#### What you will do:
In the lines below, output everything from the first line through the line containing "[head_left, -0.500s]" exactly as it is. Pictures are not part of the output.

#### Recorded information:

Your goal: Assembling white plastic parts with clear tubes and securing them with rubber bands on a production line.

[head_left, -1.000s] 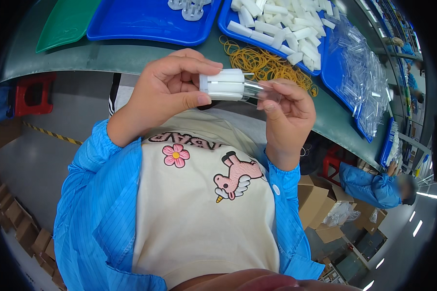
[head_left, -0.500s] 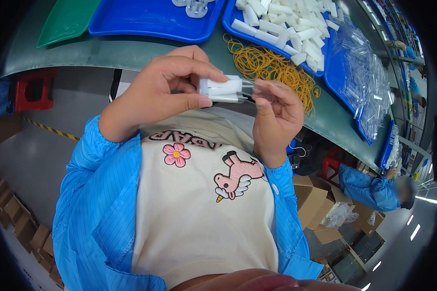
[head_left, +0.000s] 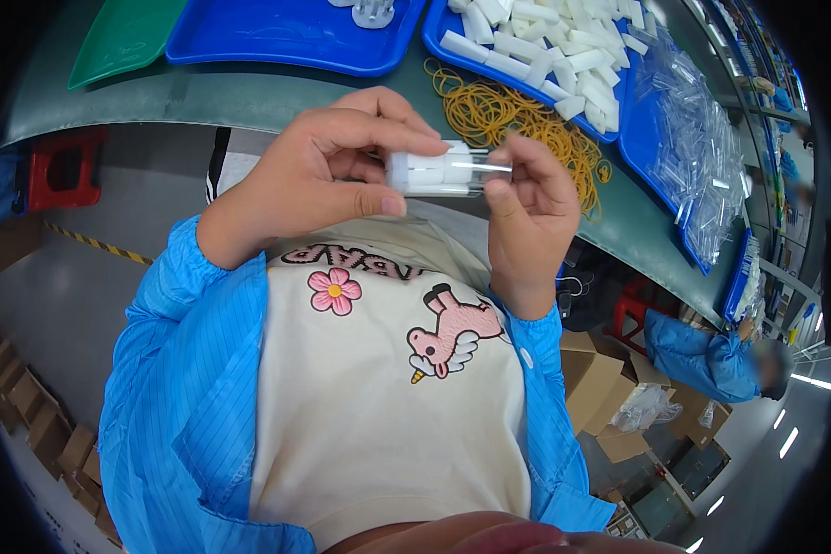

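Observation:
My left hand (head_left: 328, 162) is closed around one end of a bundle of white blocks and clear plastic tubes (head_left: 425, 173), with the thumb below and the fingers above. The bundle lies level in front of my chest, a pale round cap at its left end. From its right end stick out clear tubes (head_left: 491, 169). My right hand (head_left: 534, 208) pinches at their tips between thumb and fingers. Exactly how many tubes it grips is blurred. Just beyond the right hand, a pile of yellow rubber bands (head_left: 499, 115) lies on the green table (head_left: 249, 100).
A blue tray (head_left: 286, 42) holds clear round parts at the far edge, beside a green tray (head_left: 125, 42). White blocks (head_left: 572, 55) fill another blue tray; clear tubes (head_left: 697, 138) fill one farther right. Right of me sits a person in blue (head_left: 702, 355), near open cardboard boxes (head_left: 591, 379).
My right fingers have closed in on the tube ends, and the clear piece they carried now lies in line with the bundle. The bundle has shifted slightly right.

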Demonstrator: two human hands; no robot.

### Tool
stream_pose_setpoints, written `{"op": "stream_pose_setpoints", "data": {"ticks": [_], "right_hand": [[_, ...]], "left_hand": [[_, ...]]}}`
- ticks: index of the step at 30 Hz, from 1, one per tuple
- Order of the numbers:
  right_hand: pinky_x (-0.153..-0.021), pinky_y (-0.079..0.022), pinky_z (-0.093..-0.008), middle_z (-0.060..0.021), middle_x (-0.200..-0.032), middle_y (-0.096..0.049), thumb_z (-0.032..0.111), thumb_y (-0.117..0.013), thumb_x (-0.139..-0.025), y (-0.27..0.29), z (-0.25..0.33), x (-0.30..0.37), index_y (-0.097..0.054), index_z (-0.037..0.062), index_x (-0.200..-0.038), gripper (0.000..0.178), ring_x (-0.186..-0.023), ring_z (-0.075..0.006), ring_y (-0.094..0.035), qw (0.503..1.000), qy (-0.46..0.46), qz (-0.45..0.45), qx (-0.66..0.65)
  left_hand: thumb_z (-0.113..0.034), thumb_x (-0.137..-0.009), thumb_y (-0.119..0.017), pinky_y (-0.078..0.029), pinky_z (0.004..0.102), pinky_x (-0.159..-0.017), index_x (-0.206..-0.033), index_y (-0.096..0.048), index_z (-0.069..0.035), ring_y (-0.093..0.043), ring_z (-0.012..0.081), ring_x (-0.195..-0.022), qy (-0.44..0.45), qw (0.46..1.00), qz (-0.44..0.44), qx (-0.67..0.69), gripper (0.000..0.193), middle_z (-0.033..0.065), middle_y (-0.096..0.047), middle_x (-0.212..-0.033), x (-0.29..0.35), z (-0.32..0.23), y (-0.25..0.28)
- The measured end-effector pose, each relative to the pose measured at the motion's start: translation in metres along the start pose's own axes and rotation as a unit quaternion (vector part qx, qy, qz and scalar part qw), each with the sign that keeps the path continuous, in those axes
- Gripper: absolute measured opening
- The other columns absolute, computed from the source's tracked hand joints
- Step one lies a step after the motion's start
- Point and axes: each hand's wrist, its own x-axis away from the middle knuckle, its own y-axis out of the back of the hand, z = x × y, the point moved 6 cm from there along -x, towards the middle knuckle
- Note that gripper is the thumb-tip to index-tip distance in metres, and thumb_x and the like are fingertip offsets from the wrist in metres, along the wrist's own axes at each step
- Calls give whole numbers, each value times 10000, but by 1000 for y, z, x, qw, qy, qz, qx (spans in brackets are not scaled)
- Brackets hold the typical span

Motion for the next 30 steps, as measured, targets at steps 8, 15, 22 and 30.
{"op": "stream_pose_setpoints", "data": {"ticks": [8, 15, 22, 30], "right_hand": [[-937, -483, -316, -167, -1329, -451, -121, -668, -815, -12, 10, -2, -548, -24, -1181, 397, -1146, -194, -534, 992, 82, -74, 64], [-988, -449, -371, -201, -1384, -385, -45, -767, -747, -32, 6, -2, -491, 11, -1122, 469, -1237, -265, -460, 990, 94, -30, 102], [-1006, -437, -393, -227, -1407, -377, -28, -790, -726, -36, 3, -3, -496, 25, -1132, 505, -1249, -289, -450, 990, 97, 14, 104], [-1017, -440, -381, -230, -1414, -391, 7, -819, -712, -43, 4, -6, -508, 16, -1151, 538, -1255, -288, -465, 990, 100, 33, 98]], "left_hand": [[-226, -743, -840, -473, 308, -929, -1068, -705, -73, -523, 180, -1097, -60, 993, -42, 92, 384, 85, -499, -1194, -2, 9, -3], [35, -671, -837, -550, 302, -896, -1037, -698, -2, -578, 164, -1055, -166, 985, -7, 35, 393, 82, -487, -1194, -1, 7, -6], [-304, -581, -904, -467, 305, -890, -962, -725, -101, -524, 170, -1047, -94, 992, -45, 66, 467, 73, -511, -1145, -1, 15, -4], [-57, -609, -902, -487, 309, -917, -961, -705, -31, -537, 154, -1072, -134, 987, -1, 92, 405, 71, -486, -1169, 1, 21, 4]]}}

#### Expected answer:
Your goal: Assembling white plastic parts with clear tubes and securing them with rubber bands on a production line.

[head_left, -1.000s] 
[head_left, -0.500s] 

The output is done.